Poesie der Aufzählung
Anmerkungen zu Inger Christensens «alfabet»
Teil 3 siehe hier …
In ihrem lyrischen Essay über «Die klassenlose Sprache» (1971) hält die Dichterin, fast schon prgrammatisch, fest: «Ich betrachte es als die Aufgabe eines Schriftstellers, einen Code | zu konstruieren, der den Würfelwurf lesbar macht, | und sich ein Zeichensystem vorzustellen, das die Blindheit übermittelt, | kurzum, ich betrachte es als die Aufgabe des Schriftstellers, | sich mit dem Unmöglichen zu beschäftigen …»

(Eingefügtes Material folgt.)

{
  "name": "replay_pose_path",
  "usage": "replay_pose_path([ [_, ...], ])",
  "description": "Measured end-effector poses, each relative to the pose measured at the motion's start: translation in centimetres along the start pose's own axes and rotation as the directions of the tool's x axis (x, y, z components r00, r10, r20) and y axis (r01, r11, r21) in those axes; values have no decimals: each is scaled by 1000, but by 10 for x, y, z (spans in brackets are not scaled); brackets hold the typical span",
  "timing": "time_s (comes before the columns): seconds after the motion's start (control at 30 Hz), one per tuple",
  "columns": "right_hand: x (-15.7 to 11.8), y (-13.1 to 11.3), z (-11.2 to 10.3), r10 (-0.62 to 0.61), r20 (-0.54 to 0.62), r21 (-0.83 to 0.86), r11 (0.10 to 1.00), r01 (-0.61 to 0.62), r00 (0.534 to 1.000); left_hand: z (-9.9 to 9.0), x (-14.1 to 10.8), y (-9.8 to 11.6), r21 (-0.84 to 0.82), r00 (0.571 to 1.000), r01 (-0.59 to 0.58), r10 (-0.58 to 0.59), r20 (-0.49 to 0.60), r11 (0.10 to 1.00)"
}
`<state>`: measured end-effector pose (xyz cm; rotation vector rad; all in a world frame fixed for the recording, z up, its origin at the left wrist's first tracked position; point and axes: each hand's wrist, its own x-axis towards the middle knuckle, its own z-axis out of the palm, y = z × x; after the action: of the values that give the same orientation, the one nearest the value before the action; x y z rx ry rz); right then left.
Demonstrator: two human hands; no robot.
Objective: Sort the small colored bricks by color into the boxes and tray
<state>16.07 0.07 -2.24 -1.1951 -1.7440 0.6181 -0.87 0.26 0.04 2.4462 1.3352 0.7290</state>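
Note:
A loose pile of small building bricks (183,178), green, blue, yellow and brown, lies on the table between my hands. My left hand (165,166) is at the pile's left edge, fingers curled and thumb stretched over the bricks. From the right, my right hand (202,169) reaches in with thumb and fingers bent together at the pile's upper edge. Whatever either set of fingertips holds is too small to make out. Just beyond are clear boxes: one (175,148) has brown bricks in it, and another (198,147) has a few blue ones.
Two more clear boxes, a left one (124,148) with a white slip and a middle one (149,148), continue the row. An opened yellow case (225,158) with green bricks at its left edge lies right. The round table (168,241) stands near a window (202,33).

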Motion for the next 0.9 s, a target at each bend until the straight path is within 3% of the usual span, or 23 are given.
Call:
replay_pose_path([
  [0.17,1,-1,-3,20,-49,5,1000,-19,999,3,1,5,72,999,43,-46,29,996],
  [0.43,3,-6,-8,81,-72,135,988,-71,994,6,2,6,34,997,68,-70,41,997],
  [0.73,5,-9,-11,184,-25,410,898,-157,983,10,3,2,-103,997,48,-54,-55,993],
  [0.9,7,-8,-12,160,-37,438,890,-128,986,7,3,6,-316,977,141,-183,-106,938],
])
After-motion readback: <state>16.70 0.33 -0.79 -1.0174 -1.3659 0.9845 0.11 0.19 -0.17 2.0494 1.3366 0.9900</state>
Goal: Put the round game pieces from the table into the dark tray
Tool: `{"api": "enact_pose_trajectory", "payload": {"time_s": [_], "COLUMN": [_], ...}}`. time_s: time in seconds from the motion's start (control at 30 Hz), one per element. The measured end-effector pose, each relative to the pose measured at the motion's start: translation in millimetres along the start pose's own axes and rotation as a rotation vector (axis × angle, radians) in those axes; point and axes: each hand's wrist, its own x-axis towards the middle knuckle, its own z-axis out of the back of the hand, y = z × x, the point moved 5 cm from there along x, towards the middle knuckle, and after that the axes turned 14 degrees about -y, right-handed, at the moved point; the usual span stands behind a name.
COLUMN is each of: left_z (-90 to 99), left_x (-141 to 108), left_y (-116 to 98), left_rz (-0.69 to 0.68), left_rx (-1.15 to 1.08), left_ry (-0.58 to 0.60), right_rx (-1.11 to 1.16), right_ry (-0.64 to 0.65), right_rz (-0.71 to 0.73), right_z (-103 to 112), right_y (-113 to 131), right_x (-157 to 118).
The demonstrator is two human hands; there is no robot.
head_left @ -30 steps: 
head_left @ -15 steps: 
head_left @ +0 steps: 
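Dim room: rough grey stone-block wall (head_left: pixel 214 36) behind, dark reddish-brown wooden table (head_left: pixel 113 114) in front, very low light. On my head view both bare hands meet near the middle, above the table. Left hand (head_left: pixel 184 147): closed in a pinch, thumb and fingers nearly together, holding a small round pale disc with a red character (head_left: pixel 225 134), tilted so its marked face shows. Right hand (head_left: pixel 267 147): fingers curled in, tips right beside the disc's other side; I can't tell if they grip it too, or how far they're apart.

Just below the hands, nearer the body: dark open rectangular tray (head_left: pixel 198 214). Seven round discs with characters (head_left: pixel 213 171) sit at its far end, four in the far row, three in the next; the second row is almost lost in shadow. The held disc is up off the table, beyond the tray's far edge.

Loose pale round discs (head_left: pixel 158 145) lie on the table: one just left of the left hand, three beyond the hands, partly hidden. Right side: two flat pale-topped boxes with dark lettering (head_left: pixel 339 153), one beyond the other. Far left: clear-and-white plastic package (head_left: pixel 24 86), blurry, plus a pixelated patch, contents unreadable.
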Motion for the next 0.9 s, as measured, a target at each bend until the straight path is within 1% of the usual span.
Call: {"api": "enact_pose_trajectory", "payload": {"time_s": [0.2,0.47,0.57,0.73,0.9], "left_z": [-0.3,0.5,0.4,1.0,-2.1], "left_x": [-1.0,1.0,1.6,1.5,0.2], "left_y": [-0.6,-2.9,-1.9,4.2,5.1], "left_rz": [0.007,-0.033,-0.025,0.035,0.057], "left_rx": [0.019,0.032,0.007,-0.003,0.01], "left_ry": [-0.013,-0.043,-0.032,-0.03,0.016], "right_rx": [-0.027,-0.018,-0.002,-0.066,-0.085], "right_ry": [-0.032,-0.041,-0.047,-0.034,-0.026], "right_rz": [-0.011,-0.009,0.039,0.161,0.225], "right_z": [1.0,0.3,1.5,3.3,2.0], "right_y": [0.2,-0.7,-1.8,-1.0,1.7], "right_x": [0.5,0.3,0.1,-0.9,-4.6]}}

Bei der Ausarbeitung ihrer Gedichtfolge verfuhr Christensen so, dass sie die Anzahl der Verse mit der Fibonacci-Reihe in Übereinstimmung brachte – 1 Vers auf Seite 1, 2 Verse auf Seite 2, 3 Verse auf Seite 3, 5 Verse auf Seite 4, 8 Verse auf Seite 5, 13 Verse auf Seite 6 und so weiter in rasch steigender Anzahl, bis die jeweils hinzukommenden Texte mehrere Druckseiten in Anspruch nahmen. Diese sollten gemäss dem lateinischen Alphabet nacheinander mit den Buchstaben a, b, c, d, e, f … beginnen, also wie die Lemmata in einem Lexikon. Der 14. Schritt in der Reihe erbringt den Zahlenwert 377, der dazugehörige Buchstabe im Alphabet ist n. Bis dahin hat Christensen ihren Text – im Ergebnis ein umfangreiches Poem – nach der alphanumerischen Vorgabe durchgeschrieben, an dieser Stelle aber aus Platzgründen abgebrochen: Mit a wie «aprikosenbäume» beginnt ihr erster, mit n wie «nächte» ihr letzter Eintrag.